- Born: Ina Campbell 1889 Kirn, Argyll, Scotland
- Died: 1971 (aged 81–82) Carleton Place, Ontario, Canada
- Known for: Painter
- Spouse: Edward Joseph Uhthoff ​ ​(m. 1919)​

= Ina D. D. Uhthoff =

Ina D .D. Uhthoff (née Campbell) (1889 - 1971) was a Scots-Canadian painter. A contemporary and friend of Emily Carr, Uhthoff was known for establishing her own art school; the Victoria School of Art, writing columns for the Daily Colonist newspaper, and exhibiting her own art.

==Biography==
Uhthoff was born in 1889 in Kirn, Argyll, Scotland.
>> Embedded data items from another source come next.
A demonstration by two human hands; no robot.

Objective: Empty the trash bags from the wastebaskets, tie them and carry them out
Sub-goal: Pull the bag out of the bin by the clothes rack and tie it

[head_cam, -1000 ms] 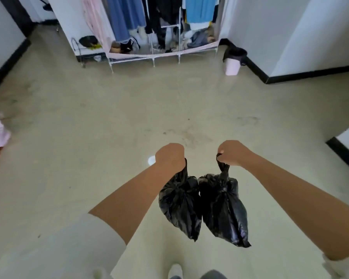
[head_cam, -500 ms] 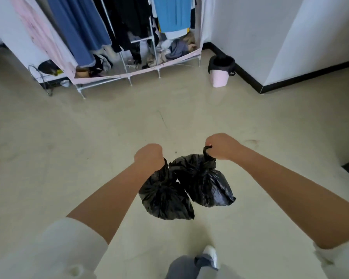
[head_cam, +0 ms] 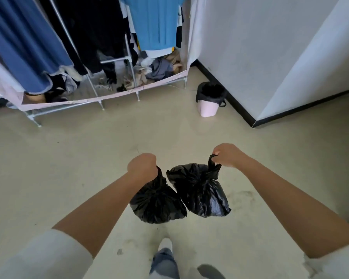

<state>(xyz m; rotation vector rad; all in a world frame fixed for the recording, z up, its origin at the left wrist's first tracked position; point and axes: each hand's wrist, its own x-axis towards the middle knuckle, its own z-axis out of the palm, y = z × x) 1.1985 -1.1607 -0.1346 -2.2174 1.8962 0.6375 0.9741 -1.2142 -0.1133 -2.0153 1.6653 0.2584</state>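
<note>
Two tied bags: left hand [head_cam: 142, 166] fists one [head_cam: 156, 200], right hand [head_cam: 227, 155] grips another [head_cam: 199, 190], seemingly knotted; carry them level.

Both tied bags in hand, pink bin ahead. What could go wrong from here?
1. The right hand pinches only a thin loop of the right bag; it might slip or tear.
2. The left bag and the right one hang touching; swinging may loosen the knots.
3. The pink wastebasket holds another black liner, with both hands, including the left hand, occupied.
</note>
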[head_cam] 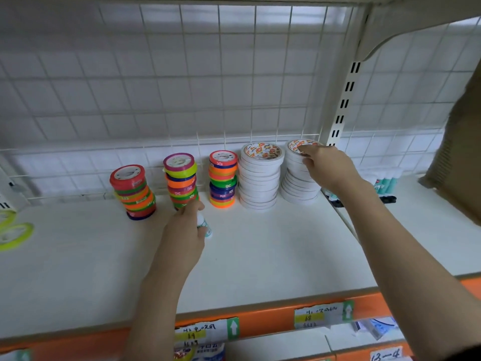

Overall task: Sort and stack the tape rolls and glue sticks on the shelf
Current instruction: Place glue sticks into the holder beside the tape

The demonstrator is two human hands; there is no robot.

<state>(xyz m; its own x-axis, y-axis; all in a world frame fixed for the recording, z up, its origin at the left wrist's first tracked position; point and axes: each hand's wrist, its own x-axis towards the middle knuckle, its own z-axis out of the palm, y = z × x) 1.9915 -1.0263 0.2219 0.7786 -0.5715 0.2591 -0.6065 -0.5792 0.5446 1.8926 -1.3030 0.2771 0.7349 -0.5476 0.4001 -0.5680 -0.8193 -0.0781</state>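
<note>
left hand near shelf front, fingers curled round glue stick. right hand far right, fingers resting spread on leaning white tape stack (straightening step, likely). next: square stack, park glue with sticks far right.

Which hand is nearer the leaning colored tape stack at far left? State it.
Left. The left hand is just right of that stack; the right hand touches the rightmost white stack.

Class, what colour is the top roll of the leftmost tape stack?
Red top roll, white hub; head view.
</note>
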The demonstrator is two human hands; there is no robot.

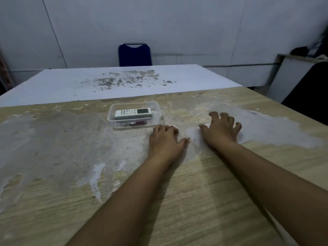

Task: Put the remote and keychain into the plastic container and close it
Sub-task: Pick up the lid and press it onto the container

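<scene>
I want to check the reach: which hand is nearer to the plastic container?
Left. The left hand rests just off the plastic container's near right corner; the right hand lies farther right.

The clear, glossy plastic container [134, 114] sits lidless on the pale wood-grain table [204, 201], whose matt laminate is worn into rough, whitish-grey patches around the container. Inside it lie a white, smooth plastic remote [133, 113] with a greyish screen and, nearer the front wall, a dark red keychain [137, 123] of uncertain material. Beyond the container is a matt white board [71, 82], flecked and scuffed, then a blue upholstered chair [134, 55] with a shiny metal frame.
</scene>
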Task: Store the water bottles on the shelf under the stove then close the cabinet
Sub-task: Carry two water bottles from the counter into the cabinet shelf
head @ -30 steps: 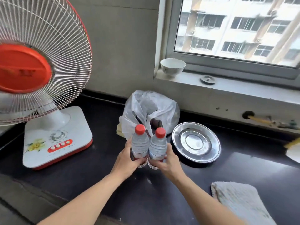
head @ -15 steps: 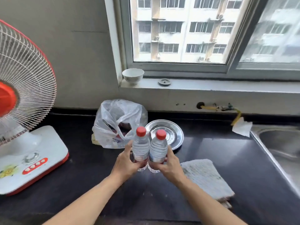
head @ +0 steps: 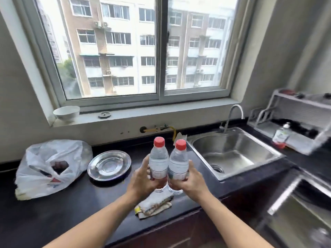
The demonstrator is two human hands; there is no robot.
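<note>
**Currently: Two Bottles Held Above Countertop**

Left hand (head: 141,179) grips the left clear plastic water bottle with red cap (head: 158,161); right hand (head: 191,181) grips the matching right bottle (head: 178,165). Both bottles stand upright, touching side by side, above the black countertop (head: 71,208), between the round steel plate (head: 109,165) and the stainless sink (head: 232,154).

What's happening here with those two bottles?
A person stands at a dark kitchen counter, holding two red-capped water bottles upright and pressed side by side: the left hand grips the left bottle and the right hand the right bottle. Both are lifted above a folded cloth, just left of the steel sink. A metal plate and a plastic bag lie on the counter to the left. No bottle is stored yet.
</note>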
She grew up in Glasgow, graduating from the Glasgow School of Art in 1912. Following her graduation she exhibited at the Royal Glasgow Institute of the Fine Arts and the Royal Scottish Academy.

In 1913, Uhthoff traveled to the Kootenays in British Columbia to visit friends. While there she met the homesteader, Edward Joseph (Ted) Uhthoff. With the outbreak of World War I Uhthoff returned to Glasgow, where she taught elementary school.

In 1919, Ina and Ted were married, returned to British Columbia, and started a family.

In 1926, Uhthoff relocated to Victoria with her two children. There she continued her teaching career, providing private lessons, teaching at public and private schools, and a correspondence course. She called her private studio the Victoria School of Art which operated from 1926 to 1942. She was forced to close the school at the beginning of World War II.

In the late 1920s, she worked with Emily Carr to bring Mark Tobey from Seattle, Washington to teach a class.

In 1934, her work appeared in the Vancouver Art Gallery's 3rd. Annual B.C Artists exhibit (Alpine Meadows, Windswept Tree) alongside Group Of Seven artist Fred Varley.

In 1945, Uhthoff began running a small gallery called the Little Centre, a precursor to the Art Gallery of Greater Victoria. She served on the board of directors into the 1960s.

Concurrent with her teaching career, Uhthoff exhibited her own work at the British Columbia Society of Artists, and at the Art Gallery of Greater Victoria.

Uhthoff died in 1971 in Carleton Place, Ontario.

==Legacy==
In 1972, the Art Gallery of Greater Victoria held a memorial exhibition of her work.

Her work is currently held in the Burnaby Art Gallery, Art Gallery of Greater Victoria, the BC Archives, and elsewhere.

In 2017, her work was included in the exhibition, The Ornament of a House: Fifty Years of Collecting at the Burnaby Art Gallery.